WHAT IS EXPECTED — Please give the records below again in full, exactly, with the images left out.

EXTRACTED DATA —
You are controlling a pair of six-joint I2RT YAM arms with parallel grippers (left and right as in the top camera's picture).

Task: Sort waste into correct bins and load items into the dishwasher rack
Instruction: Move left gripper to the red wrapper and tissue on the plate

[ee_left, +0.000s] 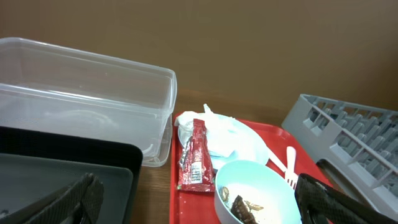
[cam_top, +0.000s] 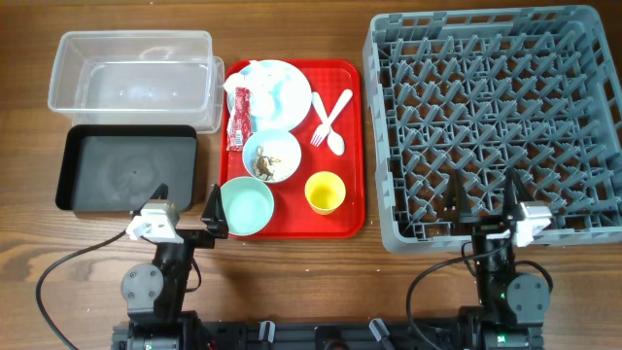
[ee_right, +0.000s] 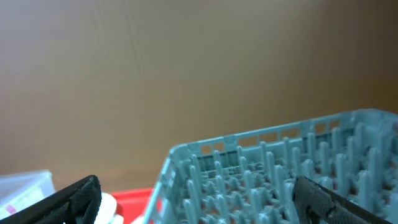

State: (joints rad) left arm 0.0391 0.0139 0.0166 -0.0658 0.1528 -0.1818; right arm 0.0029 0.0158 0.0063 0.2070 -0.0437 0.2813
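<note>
On a red serving tray (cam_top: 292, 222) lie a light blue plate (cam_top: 292, 92) with crumpled napkins (cam_top: 255, 78), a red wrapper (cam_top: 238, 122), a bowl with brown food scraps (cam_top: 272, 156), an empty mint bowl (cam_top: 247, 206), a yellow cup (cam_top: 325, 192), a white fork (cam_top: 326, 112) and a spoon (cam_top: 336, 144). The clear tub (cam_top: 131, 78) and black tray (cam_top: 126, 170) sit left of it; the grey dishwasher rack (cam_top: 486, 107) stands on the right, empty. My left gripper (cam_top: 187, 206) hangs open by the black tray's near corner. At the rack's near edge my right gripper (cam_top: 483, 199) stands open and empty.
The left wrist view shows the wrapper (ee_left: 196, 155), napkins (ee_left: 217, 134), scrap bowl (ee_left: 255, 193) and fork (ee_left: 290, 165) ahead, with the tub (ee_left: 87, 106) to the left. The right wrist view looks across the rack's pegs (ee_right: 280, 168). Bare wood lies along the table's near edge.
</note>
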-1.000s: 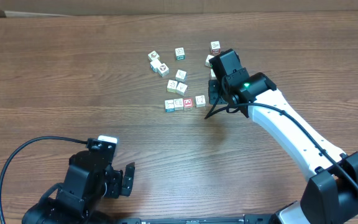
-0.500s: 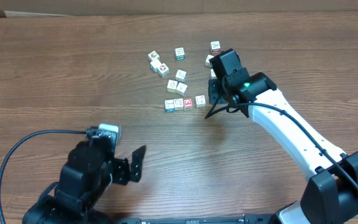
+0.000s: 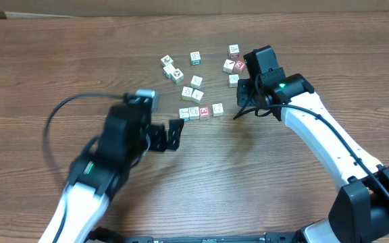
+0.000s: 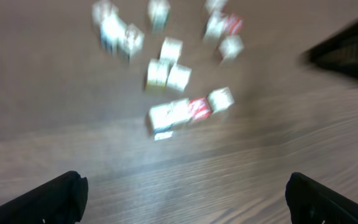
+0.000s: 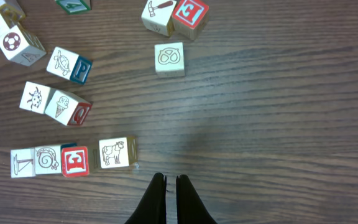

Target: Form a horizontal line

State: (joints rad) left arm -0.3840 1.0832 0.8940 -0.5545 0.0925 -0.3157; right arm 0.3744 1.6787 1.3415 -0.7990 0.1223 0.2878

SOLVED EXERCISE —
You are controlling a pair of six-joint I2RT YAM arms with parallel grippers (left and right as in the top camera's picture).

Task: Sort waste into correct bins and load items into the dishwasher rack
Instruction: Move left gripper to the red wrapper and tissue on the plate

[ee_left, +0.000s] 
[cam_top, +0.000s] 
[ee_right, +0.000s] 

State: (joints rad) left arm 0.0391 0.0139 0.0166 -0.0658 0.1528 -0.1818; right arm 0.0029 0.0158 0.0063 0.2070 -0.0437 0.2813
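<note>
On a red serving tray (cam_top: 292, 222) lie a light blue plate (cam_top: 292, 92) with crumpled napkins (cam_top: 255, 78), a red wrapper (cam_top: 238, 122), a bowl with brown food scraps (cam_top: 272, 156), an empty mint bowl (cam_top: 247, 206), a yellow cup (cam_top: 325, 192), a white fork (cam_top: 326, 112) and a spoon (cam_top: 336, 144). The clear tub (cam_top: 131, 78) and black tray (cam_top: 126, 170) sit left of it; the grey dishwasher rack (cam_top: 486, 107) stands on the right, empty. My left gripper (cam_top: 187, 206) hangs open by the black tray's near corner. At the rack's near edge my right gripper (cam_top: 483, 199) stands open and empty.
The left wrist view shows the wrapper (ee_left: 196, 155), napkins (ee_left: 217, 134), scrap bowl (ee_left: 255, 193) and fork (ee_left: 290, 165) ahead, with the tub (ee_left: 87, 106) to the left. The right wrist view looks across the rack's pegs (ee_right: 280, 168). Bare wood lies along the table's near edge.
</note>
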-1.000s: 
-0.500s: 
+0.000s: 
+0.000s: 
+0.000s: 

Target: Form a horizontal line

State: (joints rad) left arm -0.3840 1.0832 0.8940 -0.5545 0.0925 -0.3157; right arm 0.3744 1.6787 1.3415 -0.7990 0.1223 0.2878

No more output is needed for this exercise.